Ce qui se passe en ce moment au sein du parti, à l’entendre, est un test pour la démocratie.  Et Affi de souligner : «Moi, je veux marquer l’histoire, je veux ouvrir les voies, même là où les gens pensent qu’il n’y a pas de voie (…) ». Selon lui, le FPI ne doit pas être un parti basé sur l’ethnie, sur le culte de la personnalité. «C’est seulement de cette façon que nous mettrons fin à la division», a indiqué le président du FPI.  Que deviendra le FPI, une fois que Gbagbo aura créé son parti ? Réponse d’Affi : «Le FPI fait son parcours. Et nous verrons».

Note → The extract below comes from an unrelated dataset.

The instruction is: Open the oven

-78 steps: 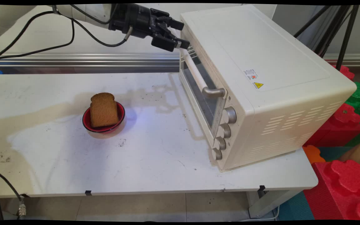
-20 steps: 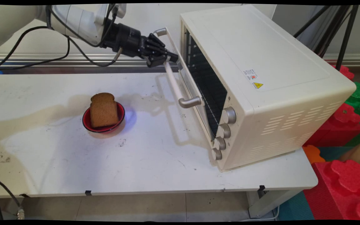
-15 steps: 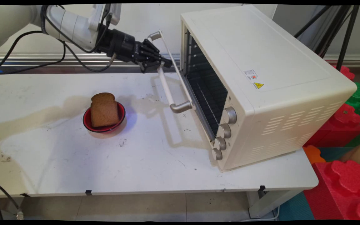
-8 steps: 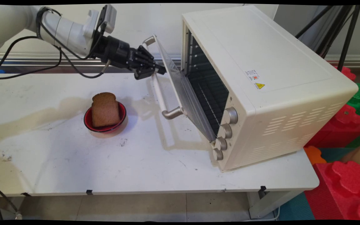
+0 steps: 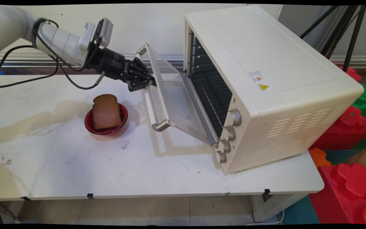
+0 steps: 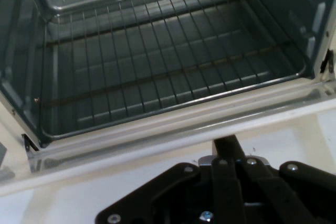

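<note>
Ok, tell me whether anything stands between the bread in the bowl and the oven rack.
Yes: the oven door, half lowered, slants between the bread and the rack, the gripper shut on its handle.

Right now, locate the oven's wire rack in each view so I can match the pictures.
Main view: the wire rack lies inside the toaster oven's open cavity, right of centre, behind the lowered glass door.
Hand view: the rack fills the upper half, seen head-on.
Shared landmark: the door, which the gripper grips at its handle; it is the pale band above the gripper's linkage.
</note>
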You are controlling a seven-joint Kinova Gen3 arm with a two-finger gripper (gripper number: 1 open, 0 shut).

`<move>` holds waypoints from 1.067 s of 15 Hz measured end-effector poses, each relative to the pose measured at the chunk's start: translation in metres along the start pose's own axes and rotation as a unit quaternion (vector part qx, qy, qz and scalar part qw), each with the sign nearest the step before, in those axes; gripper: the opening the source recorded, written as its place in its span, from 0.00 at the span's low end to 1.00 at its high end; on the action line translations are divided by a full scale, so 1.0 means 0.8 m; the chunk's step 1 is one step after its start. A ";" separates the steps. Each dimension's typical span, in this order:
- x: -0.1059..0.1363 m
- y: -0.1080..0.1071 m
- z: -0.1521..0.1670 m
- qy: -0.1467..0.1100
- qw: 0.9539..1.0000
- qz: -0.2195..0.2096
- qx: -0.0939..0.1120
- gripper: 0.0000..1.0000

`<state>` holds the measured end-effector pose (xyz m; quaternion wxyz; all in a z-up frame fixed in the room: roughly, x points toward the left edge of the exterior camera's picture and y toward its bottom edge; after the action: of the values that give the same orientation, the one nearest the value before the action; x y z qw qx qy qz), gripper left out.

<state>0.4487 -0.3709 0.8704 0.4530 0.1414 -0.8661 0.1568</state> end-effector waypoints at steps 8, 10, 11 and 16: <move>-0.042 0.007 -0.005 -0.024 1.000 -0.002 -0.011 0.00; -0.052 0.010 -0.006 -0.029 0.999 -0.003 -0.014 0.00; -0.058 0.011 -0.006 -0.032 0.999 -0.004 -0.015 0.00; -0.081 0.017 -0.008 -0.044 0.999 -0.009 -0.017 0.00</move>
<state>0.4838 -0.3490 0.8183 0.4181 0.1480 -0.8865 0.1320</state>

Pascal Affi N’Guessan a ensuite fait le rapport avec les militants venus le soutenir ce samedi, au siège du parti. «Ceux qui connaissent Gbagbo, ont vécu avec lui, sont là (…) Parce que ce sont des militants de la démocratie et de la liberté. Et je sais que demain, beaucoup vont nous rejoindre», s’est étendu le député de Bongouanou.  Affi annonce le congrès du FPI pour les prochaines semaines, et promet qu’on verra de nouveaux visages. Des gens qui quitteront Gbagbo pour le rejoindre.

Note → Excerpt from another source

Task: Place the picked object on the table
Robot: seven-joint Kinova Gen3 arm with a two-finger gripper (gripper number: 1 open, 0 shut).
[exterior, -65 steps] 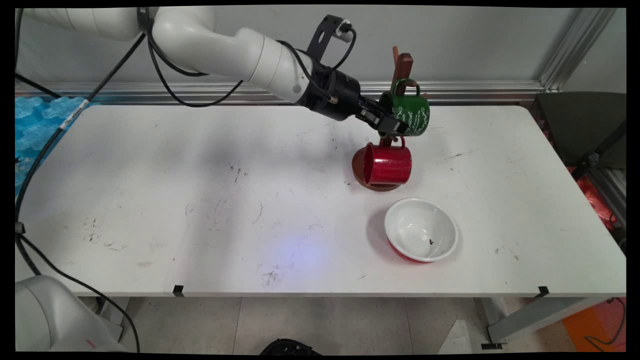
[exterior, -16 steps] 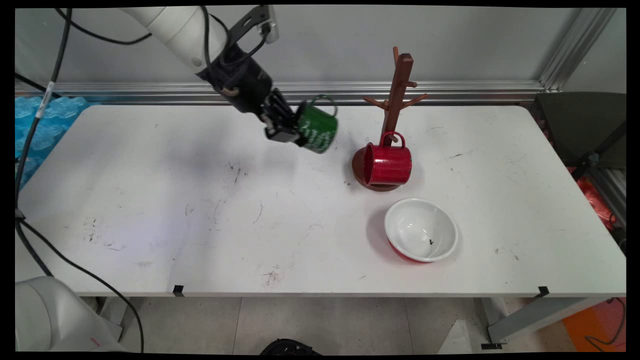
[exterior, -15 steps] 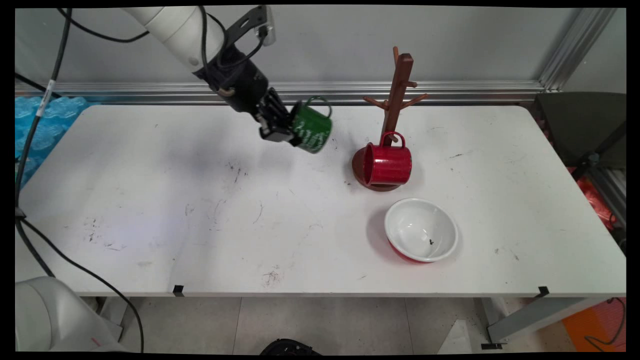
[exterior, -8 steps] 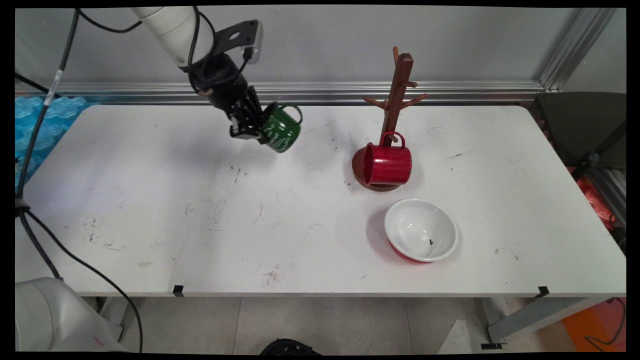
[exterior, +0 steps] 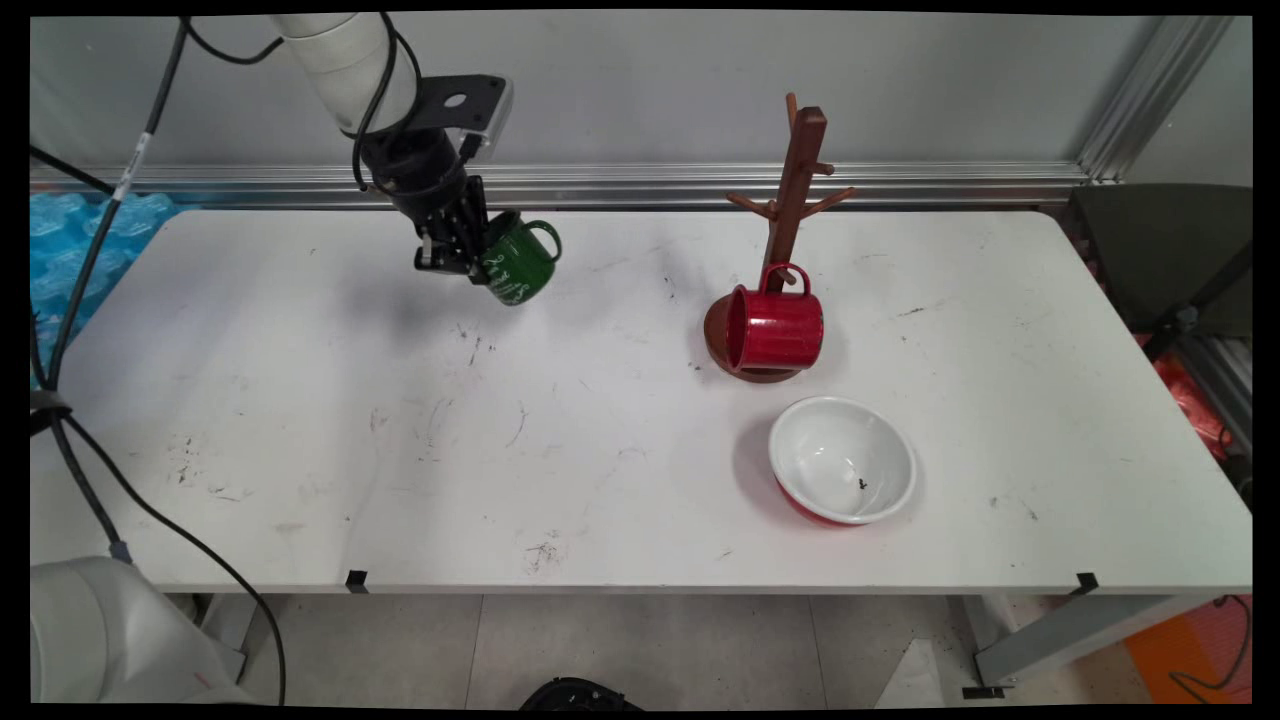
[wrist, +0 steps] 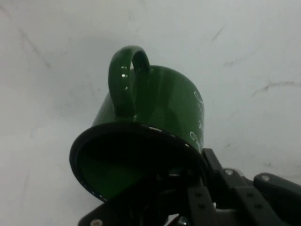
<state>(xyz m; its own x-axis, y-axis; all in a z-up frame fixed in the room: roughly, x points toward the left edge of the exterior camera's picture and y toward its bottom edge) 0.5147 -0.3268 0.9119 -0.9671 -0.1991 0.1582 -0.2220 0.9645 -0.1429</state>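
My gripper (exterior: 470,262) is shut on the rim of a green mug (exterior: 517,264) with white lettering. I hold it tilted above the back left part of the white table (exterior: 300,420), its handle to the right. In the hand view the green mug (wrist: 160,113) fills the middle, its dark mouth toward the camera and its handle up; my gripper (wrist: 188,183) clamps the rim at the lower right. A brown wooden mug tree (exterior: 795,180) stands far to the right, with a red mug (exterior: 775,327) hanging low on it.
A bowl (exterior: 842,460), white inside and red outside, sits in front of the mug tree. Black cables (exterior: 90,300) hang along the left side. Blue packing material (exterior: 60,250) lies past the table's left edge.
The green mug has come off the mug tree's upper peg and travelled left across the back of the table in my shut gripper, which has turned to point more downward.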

Gbagbo est le seul responsable

Pour lui, Gbagbo seul est responsable de cette situation. «En décidant d’aller créer un autre parti (…) Laurent Gbagbo reconnaît implicitement qu’il n’est pas le président du FPI (…) Il a causé au FPI un grave préjudice moral et politique (…)  Gbagbo a choisi la rupture (…) Il en porte la responsabilité morale, la responsabilité politique, la responsabilité totale (…) », a chargé M Affi. À l’entendre, le fils de Mama n’a jamais voulu le rencontrer. «Laurent Gbagbo a cherché à m’arracher le parti sans même chercher à m’entendre», s’est dit désolé Affi N’Guessan.   

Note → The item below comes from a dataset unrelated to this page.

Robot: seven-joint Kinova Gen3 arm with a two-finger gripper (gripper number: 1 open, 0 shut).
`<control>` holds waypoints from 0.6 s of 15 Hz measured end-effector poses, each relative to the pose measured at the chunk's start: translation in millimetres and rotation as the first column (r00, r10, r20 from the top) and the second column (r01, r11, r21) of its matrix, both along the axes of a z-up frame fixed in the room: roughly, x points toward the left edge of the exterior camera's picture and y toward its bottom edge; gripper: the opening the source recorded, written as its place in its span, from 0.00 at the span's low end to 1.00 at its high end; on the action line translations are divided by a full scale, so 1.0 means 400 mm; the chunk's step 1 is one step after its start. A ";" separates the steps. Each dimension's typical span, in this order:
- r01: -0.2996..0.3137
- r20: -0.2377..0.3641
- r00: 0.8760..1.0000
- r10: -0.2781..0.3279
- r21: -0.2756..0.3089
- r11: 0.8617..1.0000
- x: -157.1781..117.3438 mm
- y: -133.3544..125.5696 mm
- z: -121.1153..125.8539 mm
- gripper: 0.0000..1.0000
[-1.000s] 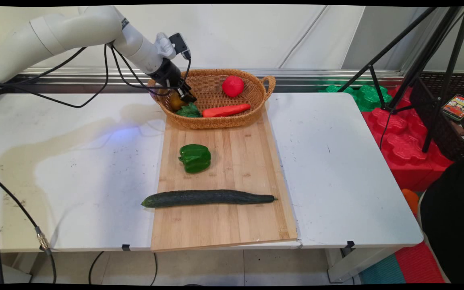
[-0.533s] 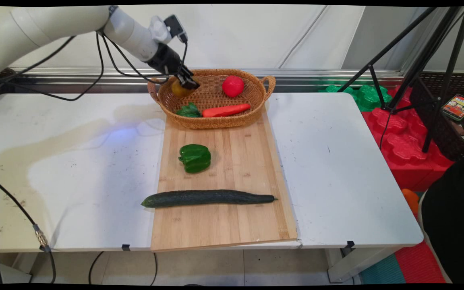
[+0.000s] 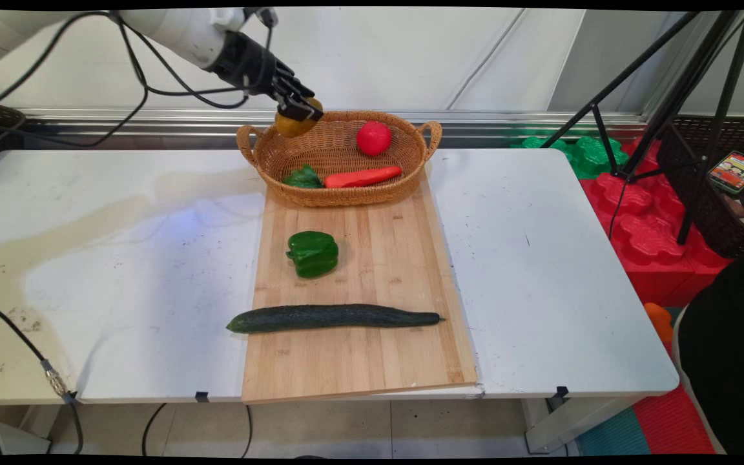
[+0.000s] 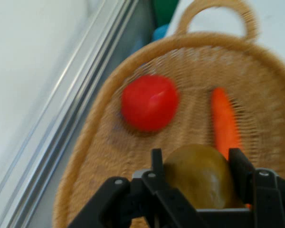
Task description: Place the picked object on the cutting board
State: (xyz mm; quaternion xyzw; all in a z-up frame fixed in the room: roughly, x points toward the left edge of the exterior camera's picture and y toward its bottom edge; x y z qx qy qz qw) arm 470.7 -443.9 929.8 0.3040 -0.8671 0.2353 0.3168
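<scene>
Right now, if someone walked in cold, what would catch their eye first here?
Probably the gripper raised above the wicker basket's left end, shut on a yellow-brown potato. A red tomato and an orange carrot lie in the basket. On the cutting board in front lie a green pepper and a long cucumber.

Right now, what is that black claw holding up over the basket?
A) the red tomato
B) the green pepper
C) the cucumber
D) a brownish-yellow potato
D: the gripper is shut on the brownish-yellow potato, lifted above the basket, while the tomato lies inside it.
</scene>
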 end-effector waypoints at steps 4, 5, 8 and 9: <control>0.151 -0.050 0.987 -0.151 -0.007 0.989 -0.007 0.076 0.056 0.00; 0.189 -0.062 0.980 -0.189 -0.009 0.982 -0.012 0.095 0.067 0.00; 0.284 -0.085 0.955 -0.283 -0.002 0.959 -0.034 0.141 0.078 0.00; 0.312 -0.093 0.946 -0.311 0.005 0.950 -0.043 0.156 0.075 0.00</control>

Avec une rupture aussi consommée, ses rapports avec Laurent Gbagbo étaient-ils déjà difficiles avant la crise postélectorale ? Oui, a reconnu Affi N’Guessan.

Ses rapports avec Gbagbo

«Nous étions tous deux concernés par la marche du pays. Pendant l’exercice de son mandat, nos rapports n’ont pas été toujours fusionnels, synergiques (…) À un moment donné, le parti a disparu de l’environnement du Président (…) Ce qu’il reprochait au parti, c’est cette indépendance d’esprit (…)  c’est ce qui irritait le Président Gbagbo (…) Il préférait avoir autour de lui des gens qui obéissent plus qu’ils ne réfléchissent», a dépeint Pascal Affi N’Guessan.

Les divergences avec Gbagbo étaient donc déjà présentes avant l’élection présidentielle de 2010. Gbagbo, selon Affi, a commencé à susciter la création d’autres structures pour concurrencer le FPI. Et il a confié son élection à des «mercenaires». Pour Affi, c’était une erreur stratégique. «Quand ça a chauffé, on n’a pas vu les mercenaires. C’est nous qui sommes aller en prison (…) Je n’ai pas fait d’allégeance», a indiqué Affi. Ceux qui le considèrent comme un traître, selon lui, se trompent. «Si je voulais trahir Gbagbo, ce serait le 11 avril 2010», fera-t-il savoir.  Et Affi de poursuivre : «J’ai essayé dans la mesure du possible de rester loyal». Toutefois, a insisté le conférencier, il n’y a pas de problème personnel entre lui et Gbagbo. C’est un problème politique. «Demain, si je suis à Mama, je vais lui parler», a rassuré un Pascal Affi N’Guessan très sûr de sa force.